INLIA


Minister Leers bezorgt asielketen onnodig extra werkdruk (13-01-11)

Minister Leers heeft op 11 januari 2011 in een brief aan de Tweede Kamer aangekondigd dat een verzoek om een voorlopige voorziening niet langer in alle gevallen in Nederland zal mogen worden afgewacht. Dit beleid zal worden toegepast "na een herhaalde aanvraag zonder dat sprake is van nieuwe feiten en in het geval dat er evident sprake is van misbruik van recht". In dat geval dient de advocaat van de betreffende asielzoeker een zogenaamd spoed-verzoek om een voorlopige voorziening (spoed-vovo) in te dienen, teneinde te voorkomen dat er al gedurende de beroepsfase wordt overgegaan tot uitzetting.

Echter, ook nu kan een herhaalde aanvraag zonder nieuw gebleken feiten en/of omstandigheden al versneld worden afgedaan in beroep. De rechtshulpverlener van de asielzoeker moet in dat geval namelijk standaard al een verzoek om een voorlopige voorziening indienen, die samen met het beroep binnen 2 tot 4 weken door de rechtbank wordt behandeld. Als de IND en DT&V daarnaast van mening zijn dat deze asielzoeker na afwijzing van het beroep uitzetbaar is, kunnen ze de betreffende asielzoeker al gedurende de behandeling van het herhaalde asielverzoek in bewaring nemen of blijven vasthouden!

Daarnaast brengt het voorstel een extra belasting voor alle partijen in de keten met zich mee, omdat de rechtshulpverlener de uitzetting alleen kan voorkomen door het indienen van een spoed-vovo.

Als een asielzoeker stelt nieuwe feiten en/of omstandigheden ('nova') te hebben en op basis hiervan een nieuwe aanvraag doet, maar de IND is het niet met de asielzoeker eens en wijst de aanvraag af onder verwijzing naar art. 4:6 AWB, dan moet er, conform art. 13 EVRM, toch door een onafhankelijke rechter getoetst worden of zij het eens is met dit oordeel van de IND, of dat zij van mening is dat de asielzoeker wel degelijk serieus gevaar loopt bij terugkeer naar het land van herkomst! Dit is de kern van art. 13 EVRM, waarin het recht op de toegang tot een onafhankelijke rechter is vervat (zie hieronder).
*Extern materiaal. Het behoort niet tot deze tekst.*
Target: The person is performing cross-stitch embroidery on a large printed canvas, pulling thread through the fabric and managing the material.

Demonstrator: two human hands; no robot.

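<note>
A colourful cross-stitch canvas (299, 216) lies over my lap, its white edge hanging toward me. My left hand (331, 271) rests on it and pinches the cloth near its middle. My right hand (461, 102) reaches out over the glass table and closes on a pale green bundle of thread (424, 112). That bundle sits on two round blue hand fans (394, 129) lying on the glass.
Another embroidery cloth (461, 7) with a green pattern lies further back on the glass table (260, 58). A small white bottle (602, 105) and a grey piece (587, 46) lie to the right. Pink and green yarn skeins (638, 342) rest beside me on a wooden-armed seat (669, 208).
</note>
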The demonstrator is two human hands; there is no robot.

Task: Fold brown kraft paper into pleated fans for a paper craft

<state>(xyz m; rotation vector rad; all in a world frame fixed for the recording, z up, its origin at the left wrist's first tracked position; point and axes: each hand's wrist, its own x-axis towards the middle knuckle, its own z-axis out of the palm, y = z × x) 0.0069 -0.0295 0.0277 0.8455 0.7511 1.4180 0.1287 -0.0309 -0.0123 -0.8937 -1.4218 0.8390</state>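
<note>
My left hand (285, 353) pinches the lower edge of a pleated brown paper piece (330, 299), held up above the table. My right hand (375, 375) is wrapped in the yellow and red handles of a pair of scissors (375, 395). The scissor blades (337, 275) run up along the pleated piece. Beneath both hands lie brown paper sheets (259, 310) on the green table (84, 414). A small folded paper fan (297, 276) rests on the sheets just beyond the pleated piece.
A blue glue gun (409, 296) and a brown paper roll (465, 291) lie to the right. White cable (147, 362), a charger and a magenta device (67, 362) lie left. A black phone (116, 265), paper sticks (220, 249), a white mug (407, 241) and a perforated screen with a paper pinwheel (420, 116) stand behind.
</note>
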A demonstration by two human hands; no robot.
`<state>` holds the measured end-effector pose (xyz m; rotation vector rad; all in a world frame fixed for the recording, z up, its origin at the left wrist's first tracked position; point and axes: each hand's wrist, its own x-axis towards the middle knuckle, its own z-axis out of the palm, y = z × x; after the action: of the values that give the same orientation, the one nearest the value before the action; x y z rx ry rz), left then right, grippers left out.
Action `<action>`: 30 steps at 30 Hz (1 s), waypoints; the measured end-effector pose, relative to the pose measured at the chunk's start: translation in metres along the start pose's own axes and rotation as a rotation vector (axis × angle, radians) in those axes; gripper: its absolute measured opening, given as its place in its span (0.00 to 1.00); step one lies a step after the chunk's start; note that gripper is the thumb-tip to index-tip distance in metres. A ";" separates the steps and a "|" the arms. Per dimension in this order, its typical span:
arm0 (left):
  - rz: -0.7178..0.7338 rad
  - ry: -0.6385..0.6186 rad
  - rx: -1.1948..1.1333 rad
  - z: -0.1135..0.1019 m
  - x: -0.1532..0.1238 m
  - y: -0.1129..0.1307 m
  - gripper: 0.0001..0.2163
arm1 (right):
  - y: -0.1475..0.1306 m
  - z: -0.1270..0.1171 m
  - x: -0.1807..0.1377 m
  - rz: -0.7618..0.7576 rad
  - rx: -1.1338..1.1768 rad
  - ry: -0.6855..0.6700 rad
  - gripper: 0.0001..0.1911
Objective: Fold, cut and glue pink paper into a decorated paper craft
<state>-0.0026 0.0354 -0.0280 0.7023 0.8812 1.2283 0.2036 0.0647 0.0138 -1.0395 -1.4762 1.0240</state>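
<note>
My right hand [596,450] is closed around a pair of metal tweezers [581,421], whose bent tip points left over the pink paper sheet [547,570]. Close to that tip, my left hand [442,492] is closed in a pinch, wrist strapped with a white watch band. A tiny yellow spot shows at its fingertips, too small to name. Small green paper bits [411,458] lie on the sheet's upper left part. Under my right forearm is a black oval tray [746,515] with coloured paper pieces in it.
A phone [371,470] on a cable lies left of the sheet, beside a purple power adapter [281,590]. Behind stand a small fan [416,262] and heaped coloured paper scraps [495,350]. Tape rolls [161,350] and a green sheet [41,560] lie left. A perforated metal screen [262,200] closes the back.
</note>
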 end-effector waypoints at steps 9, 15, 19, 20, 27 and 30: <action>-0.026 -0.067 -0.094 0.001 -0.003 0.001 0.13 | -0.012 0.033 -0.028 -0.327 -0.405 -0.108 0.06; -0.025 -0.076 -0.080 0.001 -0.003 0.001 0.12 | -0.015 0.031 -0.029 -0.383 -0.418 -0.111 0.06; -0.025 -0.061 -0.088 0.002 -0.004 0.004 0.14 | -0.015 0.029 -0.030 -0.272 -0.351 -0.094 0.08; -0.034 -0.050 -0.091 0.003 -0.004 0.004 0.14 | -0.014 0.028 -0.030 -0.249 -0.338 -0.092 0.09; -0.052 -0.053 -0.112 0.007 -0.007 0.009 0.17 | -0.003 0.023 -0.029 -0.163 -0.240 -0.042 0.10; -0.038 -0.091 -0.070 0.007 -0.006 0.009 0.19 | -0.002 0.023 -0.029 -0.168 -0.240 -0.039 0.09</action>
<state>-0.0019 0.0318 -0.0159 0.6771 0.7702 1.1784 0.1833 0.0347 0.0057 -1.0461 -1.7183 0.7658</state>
De minister kan op grond van dit artikel dus geen asielzoekers uitzetten die een aanvraag hebben gedaan zonder dat zij de mogelijkheid hebben gehad om dit aan een onafhankelijke rechter voor te leggen. Het voorstel van de minister zal er dus toe leiden dat er veel meer spoed-vovo's ingediend en behandeld zullen moeten worden. De grote vraag is dan ook: waarom kiest de minister ervoor om alle partijen hiermee extra te belasten?

In de tweede zin van zijn brief noemt de minister als argument voor deze beleidswijziging "diegenen die niet voor bescherming in aanmerking komen snel duidelijkheid geven en het stapelen van procedures zoveel mogelijk voorkomen". Als die snel genomen beslissingen altijd van goede kwaliteit zouden zijn zouden we met deze beleidswijziging niet zoveel moeite hebben. Zeer onlangs kregen twee cliënten van INLIA, broers uit Afghanistan (ex-AMA's) na 9 jaar (!) een asielstatus. Pas bij de derde (!) procedure erkende de IND dat deze broers vervolging te vrezen hebben en dat van hen niet gevraagd mocht worden terug te keren naar Afghanistan. Al jaren geleden hadden de broers een document overlegd waaruit bleek dat ze gevaar liepen bij terugkeer. Je moet er niet aan denken wat er met hen gebeurd zou zijn, als zij en hun rechtshulpverleners niet waren doorgegaan met 'procedures stapelen'...

Dit is de tekst van de brief van de minister van I&A aan de Tweede Kamer d.d. 11 jan 2011 (pdf-bestand)

Aanvullende informatie:

Europees Verdrag tot bescherming van de Rechten van de Mens en de Fundamentele Vrijheden (EVRM),
Artikel 13:
Een ieder wiens rechten en vrijheden die in dit Verdrag zijn vermeld, zijn geschonden, heeft recht op een daadwerkelijk rechtsmiddel voor een nationale instantie, ook indien deze schending is begaan door personen in de uitoefening van hun ambtelijke functie.